Things were better in Virginia, where the margin of defeat was substantially lower, and SFLAction knocked doors and mobilized voters to Vote Pro-Life First. Several excellent pro-life candidates who stood with SFLA defending life from conception onward won both their primaries and general elections, again demonstrating that life is a winning issue when messaged properly.  

Additionally, two SFLA alumni (students who had been engaged in SFL activities while attending school) were elected to the Virginia House of Delegates: 

  • Tim Griffin, 53rd District House of Delegates
  • Mark Earley Jr, 73rd District House of Delegates 

Overall, the much noted Republican losses in VA touted by Democrats and some media outlets were not by pro-life candidates from swing districts, but instead incurred by pro-abortion Republicans failing in blue districts. It’s clear that the 15-week strategy employed by the VA GOP wasn’t a winner.  

As we discussed in a fact-check blog, “reducing abortion as a strategy is indeed the right way to beat Democrats on abortion. We argued that in a previous blog: going moderate on positions that are deeply important to pro-life voters won’t turn out the base.   

In fact, polling by You Gov/Demetree Institute for Pro-Life Advancement has shown that heartbeat abortion protection limits and limits when a baby can feel pain poll at basically the same levels. However, the limit at the detection of a fetal heartbeat will save more lives as more than 9 in 10 abortions take place in 12 weeks.” 

Emily Brewer, among other candidates, was willing to take public positions to support Life at Conception protections if elected. And with this principled position, she flipped her district from Democrat to Republican. Additionally, several other candidates that did the same in places where we mobilized to educate voters about the candidates’ positions on the life issue, 

READ: Washington Post Fact Check: No, 15 Weeks Didn’t Win in Virginia – But Life at Conception Did  

Partnerships with organizations like the Virginia Family Foundation were strengthened throughout the fall elections. SFLAction hosted four volunteer super Saturdays and knocked on almost 3,000 doors. We also hosted two text-banking nights with the Family Foundation, where our volunteers provided the labor, and their organization covered the peer-to-peer texting costs.  
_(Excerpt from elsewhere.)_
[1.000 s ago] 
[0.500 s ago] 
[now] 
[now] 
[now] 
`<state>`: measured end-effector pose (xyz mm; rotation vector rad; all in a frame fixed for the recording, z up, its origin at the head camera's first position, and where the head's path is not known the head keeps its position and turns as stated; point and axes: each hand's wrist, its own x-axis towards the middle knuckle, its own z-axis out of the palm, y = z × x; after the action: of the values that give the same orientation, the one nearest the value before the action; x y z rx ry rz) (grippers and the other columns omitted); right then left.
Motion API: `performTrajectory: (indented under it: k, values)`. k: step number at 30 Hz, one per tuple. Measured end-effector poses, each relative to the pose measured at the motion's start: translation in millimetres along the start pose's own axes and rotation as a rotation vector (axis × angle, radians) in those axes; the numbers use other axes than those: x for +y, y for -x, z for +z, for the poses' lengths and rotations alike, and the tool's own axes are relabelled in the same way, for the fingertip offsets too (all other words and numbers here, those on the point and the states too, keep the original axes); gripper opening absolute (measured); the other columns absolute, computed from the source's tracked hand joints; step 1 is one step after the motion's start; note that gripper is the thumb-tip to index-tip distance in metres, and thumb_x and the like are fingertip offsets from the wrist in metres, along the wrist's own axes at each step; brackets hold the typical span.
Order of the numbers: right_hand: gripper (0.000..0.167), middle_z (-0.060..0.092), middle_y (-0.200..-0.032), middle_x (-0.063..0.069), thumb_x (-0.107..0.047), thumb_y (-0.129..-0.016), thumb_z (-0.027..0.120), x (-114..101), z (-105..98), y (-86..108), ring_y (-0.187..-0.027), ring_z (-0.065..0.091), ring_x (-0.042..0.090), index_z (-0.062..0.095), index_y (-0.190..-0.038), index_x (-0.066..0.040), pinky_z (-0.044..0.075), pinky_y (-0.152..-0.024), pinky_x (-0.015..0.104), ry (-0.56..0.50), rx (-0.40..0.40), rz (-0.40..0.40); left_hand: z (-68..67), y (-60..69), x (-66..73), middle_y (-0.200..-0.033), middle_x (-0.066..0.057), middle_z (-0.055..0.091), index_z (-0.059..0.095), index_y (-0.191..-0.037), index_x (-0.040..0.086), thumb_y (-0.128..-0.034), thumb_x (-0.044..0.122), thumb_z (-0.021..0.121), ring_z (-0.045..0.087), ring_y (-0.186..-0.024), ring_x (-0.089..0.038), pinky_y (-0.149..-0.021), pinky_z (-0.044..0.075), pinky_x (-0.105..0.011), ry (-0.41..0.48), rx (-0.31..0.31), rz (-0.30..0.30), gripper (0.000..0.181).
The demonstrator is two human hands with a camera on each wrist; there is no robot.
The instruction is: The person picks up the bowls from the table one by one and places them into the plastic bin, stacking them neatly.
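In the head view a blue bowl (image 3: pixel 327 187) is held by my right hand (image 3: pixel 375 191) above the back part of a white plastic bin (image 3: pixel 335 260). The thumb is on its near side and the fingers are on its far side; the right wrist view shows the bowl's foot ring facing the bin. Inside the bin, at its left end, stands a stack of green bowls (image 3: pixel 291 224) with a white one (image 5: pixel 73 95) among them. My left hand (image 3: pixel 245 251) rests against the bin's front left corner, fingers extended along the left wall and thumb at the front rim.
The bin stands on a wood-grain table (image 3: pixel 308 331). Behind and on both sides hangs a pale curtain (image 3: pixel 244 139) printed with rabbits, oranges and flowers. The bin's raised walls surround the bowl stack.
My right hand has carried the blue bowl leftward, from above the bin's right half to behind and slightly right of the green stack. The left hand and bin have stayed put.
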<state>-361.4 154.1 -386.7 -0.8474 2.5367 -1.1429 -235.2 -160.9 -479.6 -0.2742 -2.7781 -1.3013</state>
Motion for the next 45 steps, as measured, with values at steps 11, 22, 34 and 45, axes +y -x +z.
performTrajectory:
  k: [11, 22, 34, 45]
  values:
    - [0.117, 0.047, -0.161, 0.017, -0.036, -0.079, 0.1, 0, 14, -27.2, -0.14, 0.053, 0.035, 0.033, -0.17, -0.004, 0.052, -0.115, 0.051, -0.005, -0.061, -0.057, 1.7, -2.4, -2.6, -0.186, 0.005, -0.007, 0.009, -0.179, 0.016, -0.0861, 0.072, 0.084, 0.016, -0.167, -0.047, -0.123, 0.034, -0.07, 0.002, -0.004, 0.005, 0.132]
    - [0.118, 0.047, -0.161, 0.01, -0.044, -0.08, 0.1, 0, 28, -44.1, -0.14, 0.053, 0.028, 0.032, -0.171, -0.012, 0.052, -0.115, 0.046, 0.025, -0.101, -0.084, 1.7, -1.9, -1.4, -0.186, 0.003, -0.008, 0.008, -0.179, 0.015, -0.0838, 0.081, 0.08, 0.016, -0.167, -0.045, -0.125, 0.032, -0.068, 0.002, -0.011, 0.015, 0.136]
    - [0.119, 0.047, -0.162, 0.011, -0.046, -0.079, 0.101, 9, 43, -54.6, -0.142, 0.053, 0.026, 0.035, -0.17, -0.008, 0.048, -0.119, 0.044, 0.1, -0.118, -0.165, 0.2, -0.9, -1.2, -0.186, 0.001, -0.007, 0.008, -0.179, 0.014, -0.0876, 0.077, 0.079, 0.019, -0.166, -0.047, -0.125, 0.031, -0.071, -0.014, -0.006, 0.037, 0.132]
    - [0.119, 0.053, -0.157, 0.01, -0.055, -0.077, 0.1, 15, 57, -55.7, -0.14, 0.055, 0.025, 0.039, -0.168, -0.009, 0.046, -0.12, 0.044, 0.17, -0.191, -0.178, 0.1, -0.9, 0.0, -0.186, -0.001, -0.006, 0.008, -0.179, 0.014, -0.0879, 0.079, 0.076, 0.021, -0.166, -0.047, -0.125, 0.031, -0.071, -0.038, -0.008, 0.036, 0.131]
Like in OH, SFLAction pioneered new methods for campus and voter engagement that we will roll out and scale for 2024 elections, including:  

  • Engaging in a “dorm canvassing drive,” pioneering this tactic at George Mason University.  
  • Integrating state specific, election-themed messaging into our campus tours. 
  • Mobilizing over 1,500 people for prayer calls to trust God with the outcome of our efforts.    
  • Registering and chasing voters, targeting Christian college campuses likely to have pro-life students not yet registered or unlikely to otherwise vote. 

 

As SFLAction President Kristan Hawkins said in her post-election message, “Our mission to end abortion is a marathon, not a sprint.” Our movement is growing and developing strategies and tactics for fighting ballot initiatives in 2024 and beyond. No one election cycle tells the entire story of the Pro-Life Generation. See you next year.